### Collected material
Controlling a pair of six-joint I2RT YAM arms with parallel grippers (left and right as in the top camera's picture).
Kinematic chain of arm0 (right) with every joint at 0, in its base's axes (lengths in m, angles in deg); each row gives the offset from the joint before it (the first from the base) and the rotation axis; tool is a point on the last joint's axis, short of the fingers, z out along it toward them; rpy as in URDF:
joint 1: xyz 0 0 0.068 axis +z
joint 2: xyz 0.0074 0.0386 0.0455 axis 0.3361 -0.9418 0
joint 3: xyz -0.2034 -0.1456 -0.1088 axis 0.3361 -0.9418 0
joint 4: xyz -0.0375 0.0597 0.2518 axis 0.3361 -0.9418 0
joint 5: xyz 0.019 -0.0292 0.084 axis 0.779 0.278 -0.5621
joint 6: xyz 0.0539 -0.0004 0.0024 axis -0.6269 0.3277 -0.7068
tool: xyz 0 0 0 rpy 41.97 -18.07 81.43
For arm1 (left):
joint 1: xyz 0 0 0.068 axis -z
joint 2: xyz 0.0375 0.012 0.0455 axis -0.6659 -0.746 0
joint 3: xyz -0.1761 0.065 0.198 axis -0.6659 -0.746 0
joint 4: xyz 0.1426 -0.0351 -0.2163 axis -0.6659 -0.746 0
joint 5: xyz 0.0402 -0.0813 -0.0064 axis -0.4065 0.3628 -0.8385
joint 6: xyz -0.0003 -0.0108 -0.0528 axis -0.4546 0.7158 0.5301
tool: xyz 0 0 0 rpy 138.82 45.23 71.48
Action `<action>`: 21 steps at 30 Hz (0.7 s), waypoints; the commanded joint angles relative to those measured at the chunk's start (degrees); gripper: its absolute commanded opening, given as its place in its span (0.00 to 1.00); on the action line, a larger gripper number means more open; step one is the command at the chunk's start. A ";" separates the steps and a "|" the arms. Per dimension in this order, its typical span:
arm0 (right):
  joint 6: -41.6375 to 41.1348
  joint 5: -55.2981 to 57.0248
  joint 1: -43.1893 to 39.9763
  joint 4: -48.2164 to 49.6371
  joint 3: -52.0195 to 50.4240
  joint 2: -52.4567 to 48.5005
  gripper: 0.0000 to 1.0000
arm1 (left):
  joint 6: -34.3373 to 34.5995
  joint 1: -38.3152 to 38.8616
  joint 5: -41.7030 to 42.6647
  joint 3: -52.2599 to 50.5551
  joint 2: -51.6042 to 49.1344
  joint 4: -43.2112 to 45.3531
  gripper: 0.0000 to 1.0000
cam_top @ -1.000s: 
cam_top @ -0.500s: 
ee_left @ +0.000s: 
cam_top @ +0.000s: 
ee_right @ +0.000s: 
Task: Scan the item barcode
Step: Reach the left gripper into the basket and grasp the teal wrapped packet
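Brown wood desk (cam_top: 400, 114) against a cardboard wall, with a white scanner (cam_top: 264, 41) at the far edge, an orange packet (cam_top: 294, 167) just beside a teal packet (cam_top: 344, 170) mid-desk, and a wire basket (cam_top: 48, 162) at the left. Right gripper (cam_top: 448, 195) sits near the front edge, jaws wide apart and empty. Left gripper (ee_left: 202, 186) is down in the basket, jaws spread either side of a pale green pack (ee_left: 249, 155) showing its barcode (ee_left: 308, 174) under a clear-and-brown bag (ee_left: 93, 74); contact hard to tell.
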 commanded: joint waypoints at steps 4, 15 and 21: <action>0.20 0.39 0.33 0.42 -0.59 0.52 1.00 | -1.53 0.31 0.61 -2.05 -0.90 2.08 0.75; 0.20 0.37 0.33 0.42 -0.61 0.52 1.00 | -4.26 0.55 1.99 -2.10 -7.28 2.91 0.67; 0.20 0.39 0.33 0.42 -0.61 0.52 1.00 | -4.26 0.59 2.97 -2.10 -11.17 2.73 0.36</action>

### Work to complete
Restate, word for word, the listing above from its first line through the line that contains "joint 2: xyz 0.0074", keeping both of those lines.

### Answer to the exercise
Controlling a pair of six-joint I2RT YAM arms with parallel grippers (left and right as in the top camera's picture).
Kinematic chain of arm0 (right) with every joint at 0, in its base's axes (lengths in m, angles in deg); each row gives the offset from the joint before it (the first from the base) and the rotation axis; tool is a point on the last joint's axis, short of the fingers, z out along it toward them; rpy as in URDF:
joint 1: xyz 0 0 0.068 axis +z
joint 2: xyz 0.0074 0.0386 0.0455 axis 0.3361 -0.9418 0

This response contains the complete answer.